The hydrogen-evolution reaction is an essential step in the electrochemical production of hydrogen without the emission of greenhouse gases. For this reaction, alternative catalyst materials that can replace the platinum of current catalysts are needed. Recent alternatives include two-dimensional materials such as transition metal dichalcogenides.
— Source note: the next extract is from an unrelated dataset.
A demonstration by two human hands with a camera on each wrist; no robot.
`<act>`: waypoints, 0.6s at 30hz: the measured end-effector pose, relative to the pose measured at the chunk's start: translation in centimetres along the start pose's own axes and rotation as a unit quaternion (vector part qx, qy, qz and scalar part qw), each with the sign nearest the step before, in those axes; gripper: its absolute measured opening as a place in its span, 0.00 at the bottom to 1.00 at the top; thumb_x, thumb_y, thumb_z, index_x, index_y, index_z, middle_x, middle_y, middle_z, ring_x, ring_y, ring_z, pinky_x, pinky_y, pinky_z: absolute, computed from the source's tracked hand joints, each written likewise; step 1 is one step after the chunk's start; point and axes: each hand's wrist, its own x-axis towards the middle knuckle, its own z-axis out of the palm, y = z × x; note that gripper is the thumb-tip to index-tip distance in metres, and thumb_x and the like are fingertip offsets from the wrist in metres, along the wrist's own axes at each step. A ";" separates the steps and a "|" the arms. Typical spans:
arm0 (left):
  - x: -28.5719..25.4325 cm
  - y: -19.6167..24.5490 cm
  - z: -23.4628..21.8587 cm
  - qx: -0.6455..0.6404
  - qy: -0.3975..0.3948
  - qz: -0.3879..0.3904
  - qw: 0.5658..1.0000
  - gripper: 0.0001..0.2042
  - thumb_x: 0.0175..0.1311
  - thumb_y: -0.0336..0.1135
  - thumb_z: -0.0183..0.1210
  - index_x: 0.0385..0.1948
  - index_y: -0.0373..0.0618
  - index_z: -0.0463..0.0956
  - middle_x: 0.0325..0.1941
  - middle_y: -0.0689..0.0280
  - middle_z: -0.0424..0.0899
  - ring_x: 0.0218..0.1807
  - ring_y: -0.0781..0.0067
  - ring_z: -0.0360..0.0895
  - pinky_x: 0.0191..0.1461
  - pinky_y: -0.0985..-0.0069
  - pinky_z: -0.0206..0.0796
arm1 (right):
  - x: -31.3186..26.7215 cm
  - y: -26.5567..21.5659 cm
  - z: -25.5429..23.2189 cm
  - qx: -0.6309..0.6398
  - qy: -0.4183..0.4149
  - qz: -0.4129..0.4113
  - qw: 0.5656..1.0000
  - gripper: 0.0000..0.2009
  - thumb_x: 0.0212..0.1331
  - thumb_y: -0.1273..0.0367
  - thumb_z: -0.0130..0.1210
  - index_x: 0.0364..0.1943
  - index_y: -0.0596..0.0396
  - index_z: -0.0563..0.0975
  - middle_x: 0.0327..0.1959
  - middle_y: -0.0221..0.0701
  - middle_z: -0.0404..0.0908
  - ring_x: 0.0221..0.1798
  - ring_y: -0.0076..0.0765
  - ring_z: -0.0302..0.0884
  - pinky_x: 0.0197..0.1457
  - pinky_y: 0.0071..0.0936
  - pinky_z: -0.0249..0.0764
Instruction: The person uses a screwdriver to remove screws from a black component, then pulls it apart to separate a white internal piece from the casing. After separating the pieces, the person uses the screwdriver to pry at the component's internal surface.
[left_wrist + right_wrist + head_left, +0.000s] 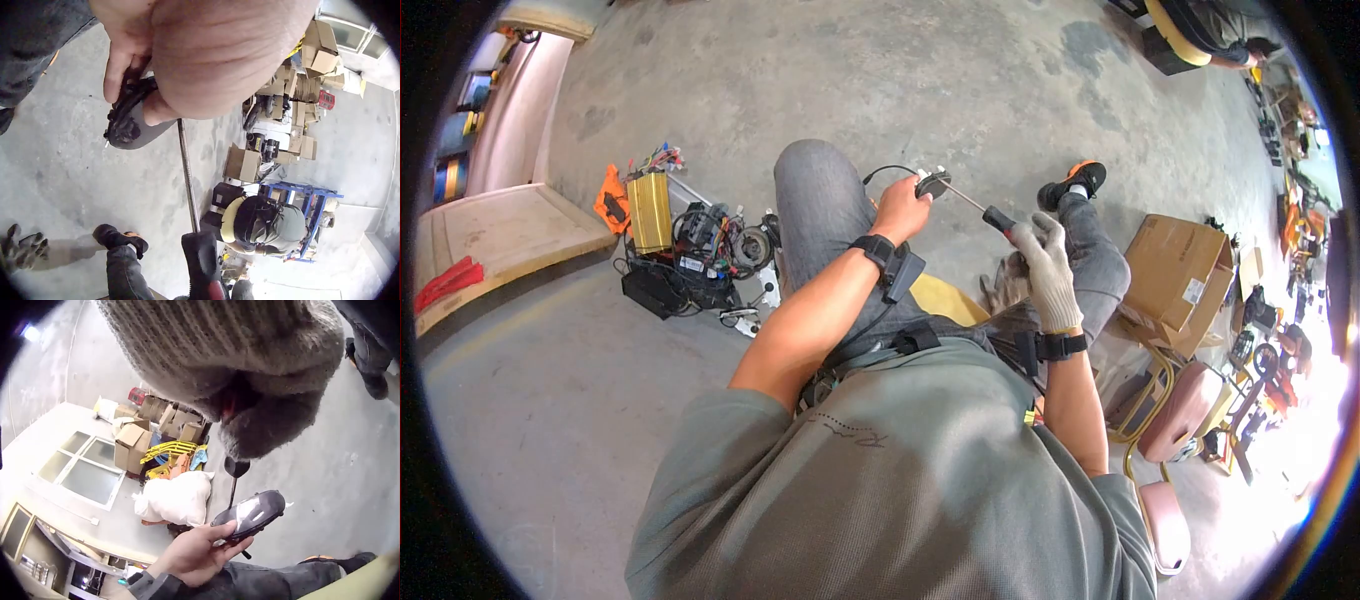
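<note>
My bare left hand (903, 208) grips a dark oval plastic housing (934, 184) between thumb and fingers. In the left wrist view the housing (139, 122) shows a smooth grey face and small tabs along its rim. A thin black cable (883, 170) loops beside that hand. My right hand (1047, 270), in a knitted work glove, holds a screwdriver (998, 218) by its black and red handle. The metal shaft (189, 175) points at the housing, its tip at the housing's edge and hidden behind the left hand in the left wrist view.
A grey glove (1004, 286) lies by my right leg. On the floor at left sit a gold metal box (650, 212) and tangled wires and parts (710, 245). A cardboard box (1175, 270) stands at right. Another person (275, 222) sits farther off.
</note>
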 end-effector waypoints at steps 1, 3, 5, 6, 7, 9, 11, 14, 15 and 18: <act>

Here, we show the electronic and electrochemical properties of the two-dimensional material palladium disulfide (${\mathrm{Pd}\mathrm{S}}_{2}$) with two crystal structures (phases) and the formation of native point defects. We analyze the differences between the pentagonal ($P$-${\mathrm{Pd}\mathrm{S}}_{2}$) phase and the octahedral ($1T$-${\mathrm{Pd}\mathrm{S}}_{2}$) phase, point defects and the Gibbs free energies for hydrogen adsorption from first-principles calculations. Our results show that the $1T$-${\mathrm{Pd}\mathrm{S}}_{2}$ phase has better catalytic activity than the $P$-${\mathrm{Pd}\mathrm{S}}_{2}$ phase in the pristine basal plane. In addition, the point defects of lower formation energy in the $1T$-${\mathrm{Pd}\mathrm{S}}_{2}$ phase, the $S$ vacancies, further improve the catalytic activity for hydrogen production.